[COLLECTED DATA Boundary: Start]
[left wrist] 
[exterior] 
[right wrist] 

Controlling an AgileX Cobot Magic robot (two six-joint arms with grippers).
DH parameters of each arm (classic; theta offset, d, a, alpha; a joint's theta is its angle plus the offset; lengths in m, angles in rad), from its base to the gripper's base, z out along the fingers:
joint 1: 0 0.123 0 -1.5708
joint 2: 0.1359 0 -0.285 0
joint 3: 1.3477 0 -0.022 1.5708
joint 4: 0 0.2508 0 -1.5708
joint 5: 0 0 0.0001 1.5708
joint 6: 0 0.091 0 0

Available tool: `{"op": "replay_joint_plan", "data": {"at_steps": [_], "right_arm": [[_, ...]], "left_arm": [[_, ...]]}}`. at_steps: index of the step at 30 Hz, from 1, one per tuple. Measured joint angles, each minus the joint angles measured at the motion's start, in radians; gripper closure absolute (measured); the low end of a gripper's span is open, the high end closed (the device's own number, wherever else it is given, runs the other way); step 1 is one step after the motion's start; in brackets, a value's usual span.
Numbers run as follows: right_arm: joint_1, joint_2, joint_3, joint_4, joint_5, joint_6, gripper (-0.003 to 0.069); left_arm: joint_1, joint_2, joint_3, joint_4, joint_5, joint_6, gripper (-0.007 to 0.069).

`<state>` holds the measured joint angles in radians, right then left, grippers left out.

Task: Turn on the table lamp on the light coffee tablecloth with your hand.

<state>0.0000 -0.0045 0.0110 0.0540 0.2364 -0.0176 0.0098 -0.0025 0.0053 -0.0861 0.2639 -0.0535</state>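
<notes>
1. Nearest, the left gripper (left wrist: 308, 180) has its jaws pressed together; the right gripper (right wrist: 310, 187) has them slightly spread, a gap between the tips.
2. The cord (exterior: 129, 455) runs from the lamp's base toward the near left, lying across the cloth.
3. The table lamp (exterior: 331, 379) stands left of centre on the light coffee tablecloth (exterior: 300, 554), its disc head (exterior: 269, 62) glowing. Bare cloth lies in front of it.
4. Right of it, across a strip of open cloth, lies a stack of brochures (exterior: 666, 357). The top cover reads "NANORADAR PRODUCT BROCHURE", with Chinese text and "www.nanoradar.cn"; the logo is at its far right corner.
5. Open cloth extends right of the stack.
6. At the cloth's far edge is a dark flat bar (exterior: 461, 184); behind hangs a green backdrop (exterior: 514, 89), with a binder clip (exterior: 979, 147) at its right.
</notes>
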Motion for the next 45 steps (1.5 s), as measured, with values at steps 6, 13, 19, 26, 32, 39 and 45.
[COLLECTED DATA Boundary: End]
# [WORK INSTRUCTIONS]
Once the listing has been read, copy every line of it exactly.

# [OUTPUT OF THE EXERCISE]
[left wrist] 
[exterior] 
[right wrist] 

Controlling an AgileX Cobot Magic robot (two six-joint arms with grippers).
DH parameters of each arm (classic; theta offset, d, a, alpha; a joint's theta is its angle plus the offset; lengths in m, angles in rad), from its base to the gripper's base, z out along the fingers:
joint 1: 0 0.123 0 -1.5708
joint 2: 0.1359 0 -0.285 0
joint 3: 1.3477 0 -0.022 1.5708
joint 4: 0 0.2508 0 -1.5708
joint 5: 0 0 0.0001 1.5708
joint 6: 0 0.091 0 0

Available tool: `{"op": "replay_joint_plan", "data": {"at_steps": [_], "right_arm": [[_, ...]], "left_arm": [[_, ...]]}}`. at_steps: index of the step at 30 Hz, from 1, one per tuple. Measured joint angles, each minus the joint angles measured at the motion's start, in radians; gripper closure absolute (measured); the low end of a gripper's span is open, the high end closed (the device's own number, wherever else it is given, runs the other way); step 1 is one step after the motion's start; in brackets, a value's usual span.
Numbers run as follows: right_arm: joint_1, joint_2, joint_3, joint_4, joint_5, joint_6, gripper (-0.003 to 0.069); left_arm: joint_1, joint_2, joint_3, joint_4, joint_5, joint_6, gripper (-0.007 to 0.069).

`<state>` holds the measured joint angles in radians, right then left, grippers left out.

Task: Turn on the table lamp on the light coffee tablecloth with your hand.

<state>0.0000 -0.0045 0.0110 0.0540 0.2364 -0.0176 0.0098 -0.0025 0.0053 -0.0861 0.2639 -0.0535</state>
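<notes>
1. Nearest, the left gripper (left wrist: 308, 180) has its jaws pressed together; the right gripper (right wrist: 310, 187) has them slightly spread, a gap between the tips.
2. The cord (exterior: 129, 455) runs from the lamp's base toward the near left, lying across the cloth.
3. The table lamp (exterior: 331, 379) stands left of centre on the light coffee tablecloth (exterior: 300, 554), its disc head (exterior: 269, 62) glowing. Bare cloth lies in front of it.
4. Right of it, across a strip of open cloth, lies a stack of brochures (exterior: 666, 357). The top cover reads "NANORADAR PRODUCT BROCHURE", with Chinese text and "www.nanoradar.cn"; the logo is at its far right corner.
5. Open cloth extends right of the stack.
6. At the cloth's far edge is a dark flat bar (exterior: 461, 184); behind hangs a green backdrop (exterior: 514, 89), with a binder clip (exterior: 979, 147) at its right.
</notes>
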Motion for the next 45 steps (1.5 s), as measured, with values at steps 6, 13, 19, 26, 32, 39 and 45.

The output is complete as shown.